Perhaps oil field workers saw whales because so many of them had once worked in the whaling industry. And why wouldn’t the whalemen go into petroleum? Oil was oil, and whalemen were oilmen. Before the development of those Pennsylvania oil fields, whaling had been the primary oil industry of the late eighteenth- and nineteenth-century United States; whale oil was used to light lamps and lubricate machinery. Until the early 1860s, newspaper reports about the “oil industry” or the “price of oil” referred to whaling and whale oil. But as the new oil fields opened up, rock oil (petro + oleum) supplanted whale oil, and petroleum became the oil that mattered most. It is no surprise that the oilmen saw whales in Pennsylvania: such is the power of resource extraction to make one thing into another. The commercial whaling industry had made whales into oil, so it took only a short intellectual leap to believe that oil might be made of whales.
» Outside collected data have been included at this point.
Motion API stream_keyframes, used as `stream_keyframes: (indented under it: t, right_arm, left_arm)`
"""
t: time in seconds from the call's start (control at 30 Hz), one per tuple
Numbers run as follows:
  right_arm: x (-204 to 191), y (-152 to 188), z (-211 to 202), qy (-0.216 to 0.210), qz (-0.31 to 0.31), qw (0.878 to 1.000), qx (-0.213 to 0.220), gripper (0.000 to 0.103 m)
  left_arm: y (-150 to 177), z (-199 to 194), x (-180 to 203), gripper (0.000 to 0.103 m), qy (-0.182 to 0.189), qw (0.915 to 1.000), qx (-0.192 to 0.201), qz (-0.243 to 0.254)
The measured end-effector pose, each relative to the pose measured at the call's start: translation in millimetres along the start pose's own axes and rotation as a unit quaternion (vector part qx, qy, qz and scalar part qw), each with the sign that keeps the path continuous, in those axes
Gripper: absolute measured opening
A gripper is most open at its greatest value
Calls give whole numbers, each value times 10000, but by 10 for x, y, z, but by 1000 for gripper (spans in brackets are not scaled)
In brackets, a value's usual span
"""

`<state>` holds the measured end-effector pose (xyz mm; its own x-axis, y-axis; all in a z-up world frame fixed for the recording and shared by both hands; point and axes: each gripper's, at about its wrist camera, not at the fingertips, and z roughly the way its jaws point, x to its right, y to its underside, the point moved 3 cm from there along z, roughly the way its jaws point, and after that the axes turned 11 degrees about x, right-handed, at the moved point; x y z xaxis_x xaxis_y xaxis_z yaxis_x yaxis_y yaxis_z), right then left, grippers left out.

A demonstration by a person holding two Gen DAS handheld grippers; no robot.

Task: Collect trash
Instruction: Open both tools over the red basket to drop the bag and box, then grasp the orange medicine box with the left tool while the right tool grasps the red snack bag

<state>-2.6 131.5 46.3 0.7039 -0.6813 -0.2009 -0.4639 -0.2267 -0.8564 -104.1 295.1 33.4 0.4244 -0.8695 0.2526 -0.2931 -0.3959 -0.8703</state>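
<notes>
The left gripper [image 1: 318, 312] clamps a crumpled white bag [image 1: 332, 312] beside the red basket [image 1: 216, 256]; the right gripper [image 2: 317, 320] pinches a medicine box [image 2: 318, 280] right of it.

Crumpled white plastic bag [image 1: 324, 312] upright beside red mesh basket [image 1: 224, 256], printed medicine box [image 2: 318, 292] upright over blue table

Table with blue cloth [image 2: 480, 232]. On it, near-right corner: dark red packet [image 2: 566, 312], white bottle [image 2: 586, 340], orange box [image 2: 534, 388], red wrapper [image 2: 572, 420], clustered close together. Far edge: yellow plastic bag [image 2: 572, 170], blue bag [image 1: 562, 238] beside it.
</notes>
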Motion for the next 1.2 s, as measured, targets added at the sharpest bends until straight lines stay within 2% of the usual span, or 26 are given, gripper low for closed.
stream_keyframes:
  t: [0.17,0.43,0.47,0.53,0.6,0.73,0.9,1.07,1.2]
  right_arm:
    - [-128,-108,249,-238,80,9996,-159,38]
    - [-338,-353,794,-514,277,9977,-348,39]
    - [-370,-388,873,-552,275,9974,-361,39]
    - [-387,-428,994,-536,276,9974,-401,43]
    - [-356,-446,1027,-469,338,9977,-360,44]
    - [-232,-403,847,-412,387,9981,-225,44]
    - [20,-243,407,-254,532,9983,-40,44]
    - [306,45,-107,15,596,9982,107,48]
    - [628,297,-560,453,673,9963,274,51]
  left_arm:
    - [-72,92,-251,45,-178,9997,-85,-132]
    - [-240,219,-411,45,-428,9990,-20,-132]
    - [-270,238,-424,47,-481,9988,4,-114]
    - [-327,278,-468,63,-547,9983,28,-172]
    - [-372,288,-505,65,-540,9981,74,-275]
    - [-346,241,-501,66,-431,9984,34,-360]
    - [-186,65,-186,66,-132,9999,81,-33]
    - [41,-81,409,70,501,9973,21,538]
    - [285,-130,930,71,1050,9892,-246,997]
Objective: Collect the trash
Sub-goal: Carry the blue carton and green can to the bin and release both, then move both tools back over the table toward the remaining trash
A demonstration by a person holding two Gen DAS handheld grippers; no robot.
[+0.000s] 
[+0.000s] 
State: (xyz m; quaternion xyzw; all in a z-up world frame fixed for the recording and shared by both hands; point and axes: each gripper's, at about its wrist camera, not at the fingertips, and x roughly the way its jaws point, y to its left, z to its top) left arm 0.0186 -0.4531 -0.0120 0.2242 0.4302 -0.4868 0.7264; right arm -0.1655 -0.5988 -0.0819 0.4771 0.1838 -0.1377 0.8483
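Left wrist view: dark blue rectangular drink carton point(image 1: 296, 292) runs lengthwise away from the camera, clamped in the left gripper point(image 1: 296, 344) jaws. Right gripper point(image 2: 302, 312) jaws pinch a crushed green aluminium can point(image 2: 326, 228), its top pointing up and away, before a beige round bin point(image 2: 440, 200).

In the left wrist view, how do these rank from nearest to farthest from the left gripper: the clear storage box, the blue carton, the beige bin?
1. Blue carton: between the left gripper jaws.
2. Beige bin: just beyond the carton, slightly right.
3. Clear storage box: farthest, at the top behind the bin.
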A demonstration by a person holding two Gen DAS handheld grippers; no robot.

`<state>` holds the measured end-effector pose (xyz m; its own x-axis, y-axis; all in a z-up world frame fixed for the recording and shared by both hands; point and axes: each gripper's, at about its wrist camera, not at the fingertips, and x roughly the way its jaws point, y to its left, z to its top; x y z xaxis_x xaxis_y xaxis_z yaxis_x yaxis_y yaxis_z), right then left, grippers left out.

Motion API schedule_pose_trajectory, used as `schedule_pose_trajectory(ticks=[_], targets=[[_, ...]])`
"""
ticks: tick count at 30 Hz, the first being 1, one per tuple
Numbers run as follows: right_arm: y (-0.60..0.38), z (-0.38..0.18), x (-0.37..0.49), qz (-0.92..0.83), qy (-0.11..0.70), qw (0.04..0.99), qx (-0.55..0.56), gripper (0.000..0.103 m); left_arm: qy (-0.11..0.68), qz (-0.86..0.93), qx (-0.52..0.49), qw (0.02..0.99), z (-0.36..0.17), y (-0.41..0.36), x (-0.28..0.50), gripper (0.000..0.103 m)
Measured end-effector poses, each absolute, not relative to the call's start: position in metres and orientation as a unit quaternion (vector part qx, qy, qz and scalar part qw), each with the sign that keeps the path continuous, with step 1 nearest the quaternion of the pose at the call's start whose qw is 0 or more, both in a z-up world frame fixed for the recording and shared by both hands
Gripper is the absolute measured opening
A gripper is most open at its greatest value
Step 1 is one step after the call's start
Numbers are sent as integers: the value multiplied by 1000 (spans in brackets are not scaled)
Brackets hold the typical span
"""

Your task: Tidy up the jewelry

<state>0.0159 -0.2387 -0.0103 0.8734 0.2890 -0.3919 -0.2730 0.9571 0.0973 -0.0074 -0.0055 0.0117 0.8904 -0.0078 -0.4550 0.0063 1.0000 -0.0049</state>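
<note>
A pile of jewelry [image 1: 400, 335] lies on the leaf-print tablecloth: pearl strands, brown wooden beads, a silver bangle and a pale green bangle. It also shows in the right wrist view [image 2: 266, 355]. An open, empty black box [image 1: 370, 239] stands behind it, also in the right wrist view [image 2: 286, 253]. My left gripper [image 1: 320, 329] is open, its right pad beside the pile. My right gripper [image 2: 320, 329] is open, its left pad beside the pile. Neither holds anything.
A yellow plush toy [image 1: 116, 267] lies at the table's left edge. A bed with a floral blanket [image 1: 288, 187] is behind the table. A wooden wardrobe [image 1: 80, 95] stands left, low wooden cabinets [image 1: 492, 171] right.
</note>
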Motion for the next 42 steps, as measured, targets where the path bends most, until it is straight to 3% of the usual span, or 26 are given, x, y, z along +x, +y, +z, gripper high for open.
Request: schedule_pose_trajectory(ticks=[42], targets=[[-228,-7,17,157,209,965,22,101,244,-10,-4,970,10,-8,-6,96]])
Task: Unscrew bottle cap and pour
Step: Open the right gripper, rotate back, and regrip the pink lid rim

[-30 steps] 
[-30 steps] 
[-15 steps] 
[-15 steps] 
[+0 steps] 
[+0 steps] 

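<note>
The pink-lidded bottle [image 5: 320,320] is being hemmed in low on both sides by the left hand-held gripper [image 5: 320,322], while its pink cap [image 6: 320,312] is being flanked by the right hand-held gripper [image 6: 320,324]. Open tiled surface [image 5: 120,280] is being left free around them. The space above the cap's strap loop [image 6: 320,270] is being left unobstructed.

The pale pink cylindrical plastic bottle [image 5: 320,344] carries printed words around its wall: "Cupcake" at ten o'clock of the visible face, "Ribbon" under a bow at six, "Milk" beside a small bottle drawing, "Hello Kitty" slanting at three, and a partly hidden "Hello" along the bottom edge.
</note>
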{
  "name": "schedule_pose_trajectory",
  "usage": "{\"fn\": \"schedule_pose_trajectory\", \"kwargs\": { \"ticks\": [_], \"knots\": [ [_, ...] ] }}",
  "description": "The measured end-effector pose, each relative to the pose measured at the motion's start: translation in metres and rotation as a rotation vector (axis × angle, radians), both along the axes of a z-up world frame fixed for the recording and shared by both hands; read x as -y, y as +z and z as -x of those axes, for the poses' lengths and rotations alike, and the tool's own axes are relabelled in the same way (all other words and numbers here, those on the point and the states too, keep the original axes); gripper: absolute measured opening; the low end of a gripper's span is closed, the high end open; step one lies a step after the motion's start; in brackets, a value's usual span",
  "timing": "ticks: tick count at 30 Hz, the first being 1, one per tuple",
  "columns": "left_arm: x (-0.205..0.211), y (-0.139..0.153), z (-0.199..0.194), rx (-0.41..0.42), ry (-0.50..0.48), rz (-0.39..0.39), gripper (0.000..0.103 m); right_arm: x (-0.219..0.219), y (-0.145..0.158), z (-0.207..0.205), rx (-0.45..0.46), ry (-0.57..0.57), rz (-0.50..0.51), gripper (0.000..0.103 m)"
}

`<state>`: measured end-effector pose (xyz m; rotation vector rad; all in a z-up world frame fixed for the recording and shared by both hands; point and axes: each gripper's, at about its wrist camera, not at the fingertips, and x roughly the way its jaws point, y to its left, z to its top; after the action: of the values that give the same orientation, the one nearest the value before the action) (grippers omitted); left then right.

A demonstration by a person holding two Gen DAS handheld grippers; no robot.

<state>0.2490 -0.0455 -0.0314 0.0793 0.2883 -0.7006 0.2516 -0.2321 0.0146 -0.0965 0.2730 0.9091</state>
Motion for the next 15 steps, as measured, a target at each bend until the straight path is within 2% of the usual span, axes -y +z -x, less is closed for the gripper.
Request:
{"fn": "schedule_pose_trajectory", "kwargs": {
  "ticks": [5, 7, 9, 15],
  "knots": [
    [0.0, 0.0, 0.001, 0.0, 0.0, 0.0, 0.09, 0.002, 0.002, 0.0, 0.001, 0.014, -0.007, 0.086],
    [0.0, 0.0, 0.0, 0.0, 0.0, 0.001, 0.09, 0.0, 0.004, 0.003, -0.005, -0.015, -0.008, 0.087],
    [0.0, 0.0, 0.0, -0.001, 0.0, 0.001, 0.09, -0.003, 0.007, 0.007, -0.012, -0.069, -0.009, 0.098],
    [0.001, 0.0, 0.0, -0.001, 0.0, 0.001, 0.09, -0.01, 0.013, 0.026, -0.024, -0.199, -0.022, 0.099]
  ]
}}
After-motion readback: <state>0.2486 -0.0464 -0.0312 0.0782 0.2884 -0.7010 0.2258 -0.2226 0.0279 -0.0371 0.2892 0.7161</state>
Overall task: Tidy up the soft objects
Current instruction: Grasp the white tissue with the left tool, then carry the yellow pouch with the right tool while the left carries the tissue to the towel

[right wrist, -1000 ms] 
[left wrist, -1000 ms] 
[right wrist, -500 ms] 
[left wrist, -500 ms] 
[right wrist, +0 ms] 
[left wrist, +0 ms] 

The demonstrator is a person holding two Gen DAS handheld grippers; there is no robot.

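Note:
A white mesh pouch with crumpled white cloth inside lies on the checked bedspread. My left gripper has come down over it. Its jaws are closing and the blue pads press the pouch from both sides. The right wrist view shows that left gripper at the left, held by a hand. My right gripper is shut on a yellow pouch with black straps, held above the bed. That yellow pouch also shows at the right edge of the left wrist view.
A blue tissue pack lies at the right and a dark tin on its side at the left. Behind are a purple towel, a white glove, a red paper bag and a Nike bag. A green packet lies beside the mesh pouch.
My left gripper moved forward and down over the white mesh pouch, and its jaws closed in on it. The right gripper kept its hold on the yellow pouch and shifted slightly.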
As the petroleum fields grew, oilmen from the whaling industry sought better opportunities in the new petroleum business. One observer, writing for the New York Tribune, observed the migration of workers from the whale fishery to the oil fields: “I find that New Bedford and Nantucket, heretofore oildom, has been unsuccessful for several years past, and is coming here, with its millions of money and its hordes of vessel officers, to harpoon the old mother of all whales (earth) and draw her blubber by the force of steam, which must eventually injure whaling oildom very much.” New England whalemen founded refineries, built tank infrastructure, and opened hotels for oil field laborers. In 1861, a whale oil refiner named Charles Ellis and H. H. Rogers, son of a Fairhaven, Massachusetts, whaleman, built a refinery near Oil City, Pennsylvania. Within the first year of the refinery’s operation, “[Rogers’s] cruise to Pennsylvania had netted him as much as half a dozen whales.” Rogers later became a director at John D. Rockefeller’s Standard Oil. Back in New Bedford, Massachusetts, whaling magnate Abraham Howland converted a whale oil refinery over to kerosene and coal oil. New Bedford whaling captain and shipowner John Arnold Macomber built and operated oil storage tanks in Pennsylvania. And the Crape House hotel for workers in Oil City was founded by a New Bedford man “who, like others from the same quondam oily city, now follow oil wherever they can smell it.”